A reserva legal é a área localizada no interior de uma propriedade ou posse rural, excetuada a de preservação permanente, necessária ao uso sustentável dos recursos naturais, à conservação e reabilitação dos processos ecológicos, à conservação da biodiversidade e ao abrigo e proteção de fauna e flora nativas.
As Áreas de Preservação Permanente (APP), que constituem o objeto deste ensaio, são por definição legal aquelas áreas protegidas, cobertas ou não por vegetação nativa, com função ambiental de preservar recursos hídricos, paisagem, a estabilidade geológica, a biodiversidade, a fauna, flora, além de proteger o solo etc.
As APP e a Reserva Legal têm como traço distintivo a possibilidade ou não de exploração econômica. Em se tratando de reserva legal, a restrição é parcial, pois apesar de nestes espaços haver vedação quanto a supressão da vegetação, tais áreas são passíveis de exploração econômica, desde que seja feito o plano de manejo florestal, devidamente aprovado pelo órgão ambiental competente. Já nas APP, qualquer que seja a espécie, é vedada a intervenção, salvo nas hipóteses previstas na Resolução CONAMA 369/06.
Desde 1989 o Código Florestal exige que o proprietário de imóvel rural averbasse às margens da matrícula do imóvel a área de Reserva Legal. Entretanto, como não havia sanção definida para aqueles que não instituíssem ou averbassem a reserva legal em seus imóveis rurais, muitos proprietários rurais fizessem “pouco caso” deste preceito.
Com a edição do Decreto n.º 6.514/08 a averbação da reserva legal passou a ser obrigatória.

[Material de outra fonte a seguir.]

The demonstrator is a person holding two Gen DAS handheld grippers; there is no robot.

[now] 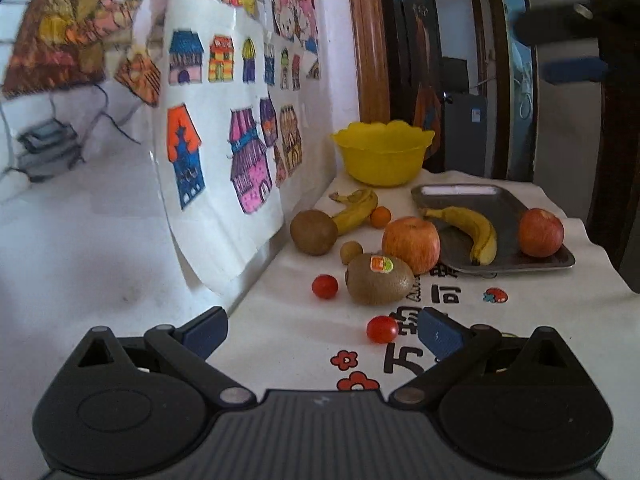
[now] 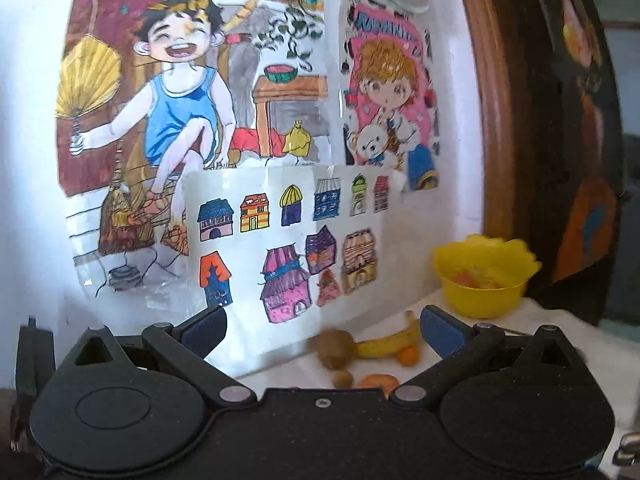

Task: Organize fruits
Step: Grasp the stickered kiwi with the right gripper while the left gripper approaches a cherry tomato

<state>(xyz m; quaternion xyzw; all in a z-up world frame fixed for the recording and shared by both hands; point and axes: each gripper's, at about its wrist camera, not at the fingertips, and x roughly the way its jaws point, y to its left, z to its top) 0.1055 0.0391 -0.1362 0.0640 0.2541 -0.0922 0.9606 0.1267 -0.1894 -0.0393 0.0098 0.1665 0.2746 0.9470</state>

É importante destacar que a lei não fala em instituição da reserva legal, mas sim de sua averbação (o decreto diz expressamente no artigo 55 “Deixar de averbar a reserva legal”).
Como o pressuposto da averbação é a própria existência (física) da reserva legal no imóvel rural, caberia aos proprietários de imóveis rurais não apenas demarcar as áreas de reserva legal, como também promover a anotação às margens do registro, sob pena de serem responsabilizados administrativamente.
O prazo inicial para averbação da reserva legal era dezembro de 2009. Porém, em razão da pressão dos setores da economia para alteração do Código Florestal, o prazo para averbação da reserva legal vem sendo, sucessivamente, alterado.
Enquanto o projeto do novo código florestal é objeto de discussão no senado federal, o Governo Federal decidiu prorrogar, mais uma vez, o prazo para averbação da reserva legal. Agora é aguardar até dezembro de 2011.
Veja o decreto:
DECRETO Nº 7.497, DE 9 DE JUNHO DE 2011.
Dá nova redação ao artigo 152 do Decreto no 6.514, de 22 de julho de 2008, que dispõe sobre as infrações e sanções administrativas ao meio ambiente e estabelece o processo administrativo federal para apuração destas infrações.
A PRESIDENTA DA REPÚBLICA, no uso das atribuições que lhe confere o art. 84, incisos IV e VI, alínea “a”, da Constituição,
DECRETA:
Art. 1o O art. 152 do Decreto no 6.514, de 22 de julho de 2008, passa a vigorar com a seguinte redação:
“Art. 152. O disposto no art. 55 entrará em vigor em 11 de dezembro de 2011.” (NR)
Art. 2o Este Decreto entra em vigor na data de sua publicação.
Brasília, 9 de junho de 2011; 190º da Independência e 123º da República.